The people who live there are „put together“ from pieces of other people. Really. And they live in houses „sewn together“ from pieces of other houses. The flowers there grow nowhere else, because they are „combined“ from different species.
As if someone in that world first collected something, threw it in a pile, then tore it up, and cut it up, simply destroyed it, and on top of that mixed it all up... in order to then heal, unite and support it.
Marta Matus.
She does that.
Just look at her books.
Collages are the key principle for her (so far). She usually works with them „the old fashioned way“ by using various existing materials. She also employs modern digital methods when she has to first invent material before breaking it down and putting it back together.

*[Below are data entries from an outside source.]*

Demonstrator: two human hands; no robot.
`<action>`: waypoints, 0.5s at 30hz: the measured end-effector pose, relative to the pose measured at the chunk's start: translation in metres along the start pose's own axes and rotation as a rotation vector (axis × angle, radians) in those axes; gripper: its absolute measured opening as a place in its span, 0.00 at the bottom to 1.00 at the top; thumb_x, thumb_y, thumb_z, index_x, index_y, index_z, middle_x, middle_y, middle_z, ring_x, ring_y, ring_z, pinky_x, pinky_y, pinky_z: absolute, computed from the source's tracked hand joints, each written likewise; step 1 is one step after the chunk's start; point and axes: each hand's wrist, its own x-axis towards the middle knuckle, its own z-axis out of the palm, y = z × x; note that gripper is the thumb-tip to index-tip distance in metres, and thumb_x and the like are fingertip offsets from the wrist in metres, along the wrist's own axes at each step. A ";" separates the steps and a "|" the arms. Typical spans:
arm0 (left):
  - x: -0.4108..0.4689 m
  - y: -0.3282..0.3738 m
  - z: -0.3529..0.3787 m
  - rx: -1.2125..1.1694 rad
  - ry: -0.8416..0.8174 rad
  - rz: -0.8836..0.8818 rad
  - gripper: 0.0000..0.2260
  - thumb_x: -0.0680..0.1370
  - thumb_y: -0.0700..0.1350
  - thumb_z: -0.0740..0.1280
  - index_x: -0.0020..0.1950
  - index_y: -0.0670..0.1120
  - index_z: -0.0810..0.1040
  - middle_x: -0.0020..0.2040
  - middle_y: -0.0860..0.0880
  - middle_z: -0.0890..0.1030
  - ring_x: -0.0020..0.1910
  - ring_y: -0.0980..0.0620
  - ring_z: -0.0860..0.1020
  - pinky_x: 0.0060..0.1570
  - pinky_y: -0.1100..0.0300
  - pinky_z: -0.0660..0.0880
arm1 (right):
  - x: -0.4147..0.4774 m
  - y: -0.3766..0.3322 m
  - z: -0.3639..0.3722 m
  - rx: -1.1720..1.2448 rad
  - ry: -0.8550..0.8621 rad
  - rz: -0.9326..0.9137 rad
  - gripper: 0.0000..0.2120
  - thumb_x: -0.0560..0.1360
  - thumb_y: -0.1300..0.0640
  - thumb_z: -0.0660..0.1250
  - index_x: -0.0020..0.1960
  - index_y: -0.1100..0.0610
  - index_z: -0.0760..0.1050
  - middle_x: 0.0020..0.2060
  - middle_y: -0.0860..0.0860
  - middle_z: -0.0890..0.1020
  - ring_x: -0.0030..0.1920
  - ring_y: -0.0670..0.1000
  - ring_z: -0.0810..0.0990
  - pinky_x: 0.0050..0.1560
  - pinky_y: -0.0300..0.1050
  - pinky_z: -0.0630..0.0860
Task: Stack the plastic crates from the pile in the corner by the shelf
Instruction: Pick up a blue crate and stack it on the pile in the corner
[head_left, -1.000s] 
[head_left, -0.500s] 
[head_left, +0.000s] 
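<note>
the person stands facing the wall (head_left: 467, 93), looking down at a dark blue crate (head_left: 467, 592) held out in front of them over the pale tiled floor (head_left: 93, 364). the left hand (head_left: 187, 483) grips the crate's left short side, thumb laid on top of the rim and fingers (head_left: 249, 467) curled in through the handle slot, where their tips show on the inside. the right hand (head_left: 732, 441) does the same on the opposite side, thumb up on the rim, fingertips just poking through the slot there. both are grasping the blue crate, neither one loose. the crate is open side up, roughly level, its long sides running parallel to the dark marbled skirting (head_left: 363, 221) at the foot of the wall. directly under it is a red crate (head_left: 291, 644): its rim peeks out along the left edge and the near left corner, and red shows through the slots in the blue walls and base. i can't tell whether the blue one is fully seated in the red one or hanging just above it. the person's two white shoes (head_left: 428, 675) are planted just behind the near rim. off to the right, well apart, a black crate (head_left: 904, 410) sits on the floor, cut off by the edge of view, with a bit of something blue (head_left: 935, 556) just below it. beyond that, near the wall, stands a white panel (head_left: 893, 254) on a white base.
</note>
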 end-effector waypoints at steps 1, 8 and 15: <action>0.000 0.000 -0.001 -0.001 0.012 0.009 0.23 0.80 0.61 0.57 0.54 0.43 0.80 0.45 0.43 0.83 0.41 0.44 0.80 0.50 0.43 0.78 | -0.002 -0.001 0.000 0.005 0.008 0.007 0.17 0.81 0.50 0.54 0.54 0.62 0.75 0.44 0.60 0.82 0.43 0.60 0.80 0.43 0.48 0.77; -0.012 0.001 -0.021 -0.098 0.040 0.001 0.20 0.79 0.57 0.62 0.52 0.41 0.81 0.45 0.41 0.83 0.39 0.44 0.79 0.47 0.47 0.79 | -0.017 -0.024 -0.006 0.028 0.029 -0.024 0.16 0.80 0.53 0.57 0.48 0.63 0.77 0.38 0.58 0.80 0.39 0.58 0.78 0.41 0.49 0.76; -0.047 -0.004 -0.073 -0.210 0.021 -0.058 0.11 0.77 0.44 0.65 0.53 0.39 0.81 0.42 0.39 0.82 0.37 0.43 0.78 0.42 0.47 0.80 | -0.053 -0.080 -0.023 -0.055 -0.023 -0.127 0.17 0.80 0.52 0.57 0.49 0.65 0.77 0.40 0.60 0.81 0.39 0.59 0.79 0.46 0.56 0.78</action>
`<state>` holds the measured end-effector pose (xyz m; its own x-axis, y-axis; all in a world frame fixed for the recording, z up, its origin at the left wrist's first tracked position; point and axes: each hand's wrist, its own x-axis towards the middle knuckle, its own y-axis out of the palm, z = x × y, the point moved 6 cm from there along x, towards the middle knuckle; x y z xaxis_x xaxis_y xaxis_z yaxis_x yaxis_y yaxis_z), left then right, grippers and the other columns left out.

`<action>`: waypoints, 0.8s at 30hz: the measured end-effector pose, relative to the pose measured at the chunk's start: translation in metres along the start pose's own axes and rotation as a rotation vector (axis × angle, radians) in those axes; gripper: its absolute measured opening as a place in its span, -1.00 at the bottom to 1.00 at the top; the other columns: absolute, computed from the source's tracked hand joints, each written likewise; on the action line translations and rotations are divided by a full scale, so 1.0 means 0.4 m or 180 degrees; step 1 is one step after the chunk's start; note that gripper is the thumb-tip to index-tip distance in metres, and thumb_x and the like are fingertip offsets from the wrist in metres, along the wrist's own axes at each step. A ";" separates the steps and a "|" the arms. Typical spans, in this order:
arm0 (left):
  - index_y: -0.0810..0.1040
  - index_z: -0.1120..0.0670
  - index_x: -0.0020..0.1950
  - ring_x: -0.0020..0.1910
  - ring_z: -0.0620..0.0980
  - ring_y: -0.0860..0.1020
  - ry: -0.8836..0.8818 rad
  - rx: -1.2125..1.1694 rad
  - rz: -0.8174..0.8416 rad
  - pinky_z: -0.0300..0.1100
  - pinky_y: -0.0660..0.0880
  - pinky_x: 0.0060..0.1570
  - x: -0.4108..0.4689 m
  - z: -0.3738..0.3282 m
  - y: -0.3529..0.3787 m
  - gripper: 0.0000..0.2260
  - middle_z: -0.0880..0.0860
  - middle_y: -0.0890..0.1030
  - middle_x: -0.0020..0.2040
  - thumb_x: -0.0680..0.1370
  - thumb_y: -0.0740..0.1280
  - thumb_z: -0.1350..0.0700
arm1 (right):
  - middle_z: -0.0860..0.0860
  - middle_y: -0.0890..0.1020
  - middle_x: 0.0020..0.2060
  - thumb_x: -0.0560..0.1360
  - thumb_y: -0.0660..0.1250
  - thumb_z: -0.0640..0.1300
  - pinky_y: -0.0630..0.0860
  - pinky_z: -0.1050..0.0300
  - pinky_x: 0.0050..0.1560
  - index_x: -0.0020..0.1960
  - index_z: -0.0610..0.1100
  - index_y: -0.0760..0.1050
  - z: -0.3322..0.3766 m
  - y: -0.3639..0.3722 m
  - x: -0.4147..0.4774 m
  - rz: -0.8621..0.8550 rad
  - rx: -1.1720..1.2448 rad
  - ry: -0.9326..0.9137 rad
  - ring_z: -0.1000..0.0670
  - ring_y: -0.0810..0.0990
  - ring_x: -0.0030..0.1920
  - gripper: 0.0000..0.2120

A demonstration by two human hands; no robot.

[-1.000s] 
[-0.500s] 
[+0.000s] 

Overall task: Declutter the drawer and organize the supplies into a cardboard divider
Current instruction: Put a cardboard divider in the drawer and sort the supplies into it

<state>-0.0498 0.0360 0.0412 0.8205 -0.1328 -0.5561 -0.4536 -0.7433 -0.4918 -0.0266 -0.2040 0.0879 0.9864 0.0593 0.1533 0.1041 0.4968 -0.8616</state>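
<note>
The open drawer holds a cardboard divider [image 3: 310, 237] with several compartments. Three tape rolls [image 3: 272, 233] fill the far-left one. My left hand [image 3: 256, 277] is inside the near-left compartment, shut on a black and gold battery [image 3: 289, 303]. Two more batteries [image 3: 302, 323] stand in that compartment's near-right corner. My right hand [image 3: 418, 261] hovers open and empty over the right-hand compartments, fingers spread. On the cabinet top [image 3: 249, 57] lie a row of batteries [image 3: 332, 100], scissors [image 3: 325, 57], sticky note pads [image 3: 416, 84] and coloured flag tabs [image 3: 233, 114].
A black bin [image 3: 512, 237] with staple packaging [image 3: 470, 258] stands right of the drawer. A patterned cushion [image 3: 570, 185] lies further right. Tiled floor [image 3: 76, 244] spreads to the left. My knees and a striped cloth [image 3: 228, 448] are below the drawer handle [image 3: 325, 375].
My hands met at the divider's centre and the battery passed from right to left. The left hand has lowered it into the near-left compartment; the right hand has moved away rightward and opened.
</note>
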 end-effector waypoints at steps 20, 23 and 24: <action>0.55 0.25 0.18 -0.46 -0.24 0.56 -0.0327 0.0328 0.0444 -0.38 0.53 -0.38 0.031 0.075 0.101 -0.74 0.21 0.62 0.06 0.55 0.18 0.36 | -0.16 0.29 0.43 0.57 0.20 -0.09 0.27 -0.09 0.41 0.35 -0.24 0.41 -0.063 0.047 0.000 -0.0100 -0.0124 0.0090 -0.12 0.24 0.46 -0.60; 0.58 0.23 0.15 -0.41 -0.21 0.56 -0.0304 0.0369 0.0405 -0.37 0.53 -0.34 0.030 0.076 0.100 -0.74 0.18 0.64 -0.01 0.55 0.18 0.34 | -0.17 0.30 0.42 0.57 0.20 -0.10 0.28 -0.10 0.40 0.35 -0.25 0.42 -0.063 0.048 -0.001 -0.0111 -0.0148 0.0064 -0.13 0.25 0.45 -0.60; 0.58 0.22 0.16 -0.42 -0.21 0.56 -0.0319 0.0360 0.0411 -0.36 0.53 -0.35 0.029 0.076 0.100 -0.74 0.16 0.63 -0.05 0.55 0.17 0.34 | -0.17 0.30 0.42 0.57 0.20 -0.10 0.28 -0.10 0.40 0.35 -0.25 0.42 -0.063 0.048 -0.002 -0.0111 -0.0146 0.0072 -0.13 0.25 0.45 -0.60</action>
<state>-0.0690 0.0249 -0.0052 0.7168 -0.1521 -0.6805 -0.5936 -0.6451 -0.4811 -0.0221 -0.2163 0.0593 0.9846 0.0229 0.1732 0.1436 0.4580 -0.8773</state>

It is worth standing by them and seeing “how it’s done.” It is a calm and kind mastery but also hard work. We look and literally see how she glued it together, mixed it, assembled it... and not only that. To make us feel like we are in the stories, to blur the line between the “real” and the “imaginary”, she manipulates scales and perspective, tilts it, and even swirls it. And it is not just the composition of various elements, she works with their height, mass, and layers until the space is filled to bursting, and everything is said.
It is interesting – after all, collage as a technique has disappeared from books for a long time, perhaps even for a whole generation. Its pioneers from the sixties, such as Irena Tarasová, Viera Bombová, and Jarmila Čihánková, have almost been forgotten. Marta Matus has breathed new life into collage and given it its identity.
It‘s our world. Look closely. You can. It’s there, you can almost touch it.